• DESCRIPTION OF THE TASK: Transcribe the data that follows without changing a word, and omit the pictures.

——————————

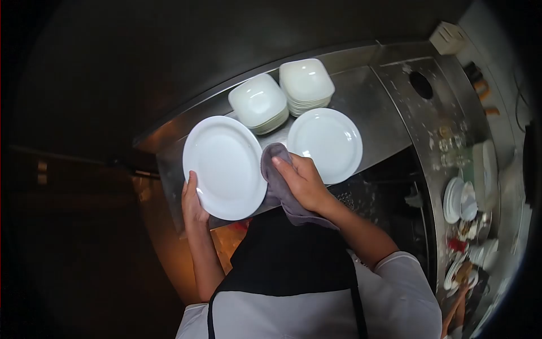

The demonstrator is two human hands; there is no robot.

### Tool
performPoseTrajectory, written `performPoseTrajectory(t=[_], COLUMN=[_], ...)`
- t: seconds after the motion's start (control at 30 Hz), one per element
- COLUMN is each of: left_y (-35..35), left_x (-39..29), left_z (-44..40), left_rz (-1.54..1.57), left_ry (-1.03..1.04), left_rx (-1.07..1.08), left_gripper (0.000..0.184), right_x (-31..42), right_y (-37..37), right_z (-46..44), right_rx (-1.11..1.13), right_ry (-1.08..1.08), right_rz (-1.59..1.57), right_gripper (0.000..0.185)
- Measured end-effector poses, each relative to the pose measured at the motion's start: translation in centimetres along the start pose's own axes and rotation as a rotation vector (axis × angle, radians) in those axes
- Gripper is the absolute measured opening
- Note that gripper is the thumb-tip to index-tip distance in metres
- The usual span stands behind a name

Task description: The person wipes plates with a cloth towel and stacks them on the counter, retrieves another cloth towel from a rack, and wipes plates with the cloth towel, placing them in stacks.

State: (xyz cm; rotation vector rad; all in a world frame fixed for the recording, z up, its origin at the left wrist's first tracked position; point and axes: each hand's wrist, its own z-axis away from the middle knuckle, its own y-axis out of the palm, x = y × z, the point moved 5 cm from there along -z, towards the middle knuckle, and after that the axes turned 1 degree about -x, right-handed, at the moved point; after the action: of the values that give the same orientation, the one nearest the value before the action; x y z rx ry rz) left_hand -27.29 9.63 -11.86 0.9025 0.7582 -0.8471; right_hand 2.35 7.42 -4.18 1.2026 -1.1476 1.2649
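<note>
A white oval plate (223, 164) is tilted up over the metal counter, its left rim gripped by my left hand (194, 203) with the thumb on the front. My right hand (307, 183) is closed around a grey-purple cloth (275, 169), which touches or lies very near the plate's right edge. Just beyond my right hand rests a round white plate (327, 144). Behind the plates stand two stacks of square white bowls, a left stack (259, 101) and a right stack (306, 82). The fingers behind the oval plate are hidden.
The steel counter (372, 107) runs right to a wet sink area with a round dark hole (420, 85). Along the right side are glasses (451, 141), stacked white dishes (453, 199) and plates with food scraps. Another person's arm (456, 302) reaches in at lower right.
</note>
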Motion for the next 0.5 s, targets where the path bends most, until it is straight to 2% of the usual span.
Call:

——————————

• EXERCISE RESPONSE:
The demonstrator is two human hands; there is no robot.

### Tool
performPoseTrajectory, written `performPoseTrajectory(t=[_], COLUMN=[_], ...)`
- t: seconds after the motion's start (control at 30 Hz), one per element
- COLUMN is each of: left_y (-35..35), left_x (-39..29), left_z (-44..40), left_rz (-1.54..1.57), left_ry (-1.03..1.04), left_rx (-1.07..1.08), left_gripper (0.000..0.184), right_x (-31..42), right_y (-37..37), right_z (-46..44), right_rx (-1.11..1.13), right_ry (-1.08..1.08), right_rz (-1.59..1.57), right_gripper (0.000..0.185)
- Measured end-effector poses, each relative to the pose measured at the motion's start: translation in centimetres along the start pose's own axes and rotation as a rotation vector (axis × angle, radians) in those axes
- Gripper is the absolute measured opening
- Note that gripper is the thumb-tip to index-tip distance in metres
- The usual span stands behind a name

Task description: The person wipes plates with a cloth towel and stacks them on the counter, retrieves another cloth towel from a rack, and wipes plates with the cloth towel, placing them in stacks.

State: (xyz cm; rotation vector rad; all in a world frame fixed for the recording, z up, its origin at the left wrist's first tracked position; point and axes: each hand's wrist, its own z-axis away from the middle knuckle, its own y-axis out of the palm, x = y × z, the point moved 5 cm from there along -z, towards the middle knuckle, and after that the axes turned 1 degree about -x, right-handed, at the moved point; after the action: of the values that give the same orientation, the one nearest the value before the action; x y z rx ry rz) left_hand -27.29 9.63 -11.86 0.9025 0.7582 -0.8471; right_hand 2.35 7.42 -4.18 1.2026 -1.1476 1.2649
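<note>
A white oval plate (223, 164) is tilted up over the metal counter, its left rim gripped by my left hand (194, 203) with the thumb on the front. My right hand (307, 183) is closed around a grey-purple cloth (275, 169), which touches or lies very near the plate's right edge. Just beyond my right hand rests a round white plate (327, 144). Behind the plates stand two stacks of square white bowls, a left stack (259, 101) and a right stack (306, 82). The fingers behind the oval plate are hidden.
The steel counter (372, 107) runs right to a wet sink area with a round dark hole (420, 85). Along the right side are glasses (451, 141), stacked white dishes (453, 199) and plates with food scraps. Another person's arm (456, 302) reaches in at lower right.
</note>
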Motion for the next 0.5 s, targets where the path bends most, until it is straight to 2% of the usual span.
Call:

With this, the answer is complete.